Should Pharmacy Students Be Required to Have a Bachelor's?
A recent essay begs the question of whether students should obtain a bachelor's degree as a prerequisite to pharmacy school.
A recent essay begs the question of whether students should obtain a bachelor’s degree as a prerequisite to pharmacy school.
Kristopher Harrell, PharmD, from the University of Mississippi School of Pharmacy argues that it would be beneficial for 4 reasons.
In his essay published in the The American Journal of Pharmaceutical Education, Dr. Harrell cited a colleague named Adam Pete who he said believed pharmacy education was entering an era of evolution. However, they differed on how they should go about adapting to it.
“I would assert, however, that now is not the time for us to reduce pre-professional requirements, but instead to augment them and potentially require a bachelor’s degree prior to entry into the professional pharmacy program,” Dr. Harrell wrote.
He gave 4 reasons for this:
1. Earning a bachelor’s degree is predictive of academic success in pharmacy school.
· Studies have shown that students who receive a Bachelor of Science degree and take advanced biology classes are more likely to have higher grade point averages.
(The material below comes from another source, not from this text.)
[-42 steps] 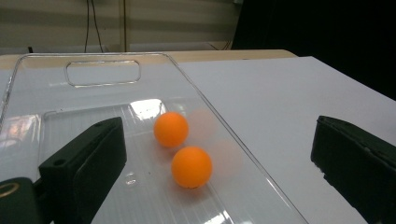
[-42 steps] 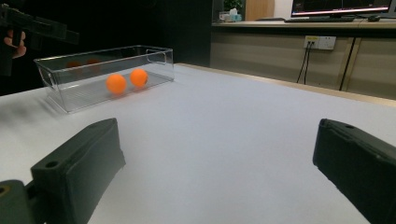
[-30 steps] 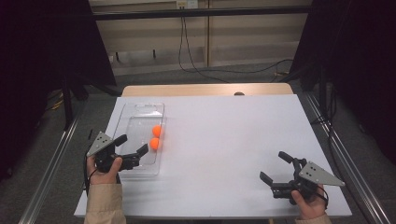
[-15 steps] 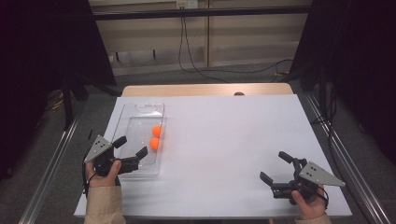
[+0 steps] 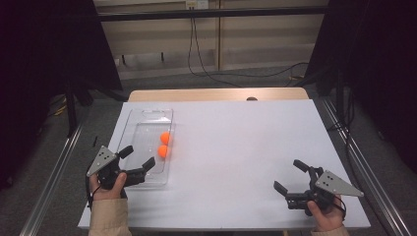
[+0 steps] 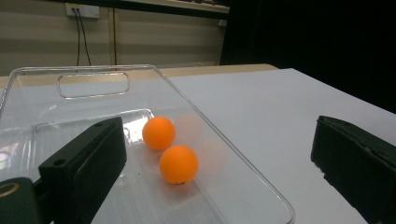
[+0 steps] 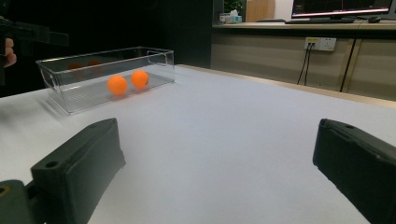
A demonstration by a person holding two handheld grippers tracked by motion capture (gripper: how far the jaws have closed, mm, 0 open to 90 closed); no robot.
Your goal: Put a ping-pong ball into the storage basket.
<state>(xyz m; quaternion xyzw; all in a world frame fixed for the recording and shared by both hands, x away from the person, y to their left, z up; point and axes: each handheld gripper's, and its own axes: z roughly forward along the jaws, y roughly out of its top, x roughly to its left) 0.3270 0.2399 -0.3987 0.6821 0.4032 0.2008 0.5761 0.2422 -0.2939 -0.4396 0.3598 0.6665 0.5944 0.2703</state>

2. The change would allow pharmacy students to be held to the same standards as other health care professions.
· Students interested in medical, physical therapy programs, nurse practitioners, and physician assistant schooling always or most likely require a bachelor’s degree.
3. The move would allow for new standards in pharmacy education related to enhanced personal and professional development skills.
· Students may have more maturity, and they will have more time to develop characteristics like leadership, self-awareness, empathy, motivation, attention, and interest if they pursue a bachelor’s degree.
4. There would be more uniformity, which would mean less competition for admissions.
· Having all pharmacy schools require a bachelor’s degree would create more consistency.
“If the preprofessional requirements were more unified, this would decrease competitiveness and provide a more standardized preparation and entry into the profession,” Dr. Harrell said.
Despite all these reasons for requiring a bachelor’s degree, Dr. Harrell did recognize that “academic fatigue” and tuition costs were areas of concern for students.
While students will face increased costs, he argued that pharmacists are some of the highest-paid health care professionals.
“Our profession needs more grit, and we need to strengthen and maintain a reputation of training that aligns with other health care professions,” he concluded.